Yo opino igual que las demás. Ahora me dejaste con la intriga de los tres. Me encanta como escribes ^^
Espero verlos publicados un día para poder comprarlos y saber cómo sigue cada historia. Y para releerlos cada vez que me apetezca, con lo que me gustan a mí las sagas de hombres libertinos, mmmmm (tipo Malory :P)

Un besito, guapa.
Andrea G.L.

Fugaz dijo...

Hola vine a visitarte y necesitaré un poco de tiempo para al menos comenzar por el principio. Me gusta lo que he leído, pero creo que mejor es seguir un orden sino acabaré haciéndome un lío.

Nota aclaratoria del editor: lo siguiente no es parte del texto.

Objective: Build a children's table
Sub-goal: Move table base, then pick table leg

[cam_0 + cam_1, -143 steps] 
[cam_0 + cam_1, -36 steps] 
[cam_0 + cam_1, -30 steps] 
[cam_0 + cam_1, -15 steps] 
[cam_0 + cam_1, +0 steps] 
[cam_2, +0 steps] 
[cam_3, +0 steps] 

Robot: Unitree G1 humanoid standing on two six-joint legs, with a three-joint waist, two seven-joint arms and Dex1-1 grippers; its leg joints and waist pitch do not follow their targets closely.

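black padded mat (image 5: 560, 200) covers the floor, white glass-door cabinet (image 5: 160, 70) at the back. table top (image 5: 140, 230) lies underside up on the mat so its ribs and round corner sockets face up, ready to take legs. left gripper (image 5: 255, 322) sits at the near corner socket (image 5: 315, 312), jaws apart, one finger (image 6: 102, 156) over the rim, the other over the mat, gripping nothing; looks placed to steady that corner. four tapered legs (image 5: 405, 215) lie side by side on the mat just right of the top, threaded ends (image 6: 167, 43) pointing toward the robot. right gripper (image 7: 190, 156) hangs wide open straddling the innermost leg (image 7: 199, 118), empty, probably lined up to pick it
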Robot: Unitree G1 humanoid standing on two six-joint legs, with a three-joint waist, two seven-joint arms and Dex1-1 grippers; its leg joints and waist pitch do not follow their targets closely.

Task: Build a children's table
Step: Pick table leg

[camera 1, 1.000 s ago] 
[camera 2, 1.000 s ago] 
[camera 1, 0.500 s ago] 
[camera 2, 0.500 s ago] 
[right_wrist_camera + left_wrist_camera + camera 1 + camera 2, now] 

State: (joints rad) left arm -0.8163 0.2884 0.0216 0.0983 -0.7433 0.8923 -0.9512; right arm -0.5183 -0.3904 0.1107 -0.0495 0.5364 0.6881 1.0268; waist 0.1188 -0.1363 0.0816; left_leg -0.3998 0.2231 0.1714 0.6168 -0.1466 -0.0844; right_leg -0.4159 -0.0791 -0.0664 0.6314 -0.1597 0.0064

Nos iremos viendo, me gusta tu blog. Gracis por llegar hasta al mío así tengo la oportunidad de conocerte.

Bego dijo...

Hola Nieves, he pasado a visitarte y me he encontrado con el cambio que has hecho en tu blog.
Me gusta tu hermosa biblioteca.

Un beso.

Anónimo dijo...

Este libro también tiene una pinta estupenda. Madre mía, ya estoy enganchada.

Un beso,
Pilar

Nieves Hidalgo dijo...

Un millón de gracias por vuestros comentarios y un beso enorme a todas.

rociodc dijo...

Que largo se me va a hacer hasta tener toda la serie en mis manos... Me ha encantado este adelanto del tercer libro Nieves. Lo espero con ganas, gracias por este adelanto ;-)
Besos.

Nieves Hidalgo dijo...

Rocio,

esta historia será la última de la saga porque las dos siguientes no voy a escribirlas (al menos de momento).
Espejismo ha cambiado de título y toda la novela ha dado un giro inesperado, pero espero que te guste la intriga que estoy desarrollando en ella.

Montones de besos

rociodc dijo...

Bueno espero que si todo va bien continues con ella. Ha pasado mucho tiempo desde que publicaste estoa adelantos hasta ahora... Esnormal haya habido cambios. Pero estoy completamente segura de que me encantara. Todavia no he leido nada tuya que no lo ha echo. De verdad,mucha suerte con la serie.

Nieves Hidalgo dijo...

Rocio,

con lectoras como tú las que escribimos debemos estar encantadas !!!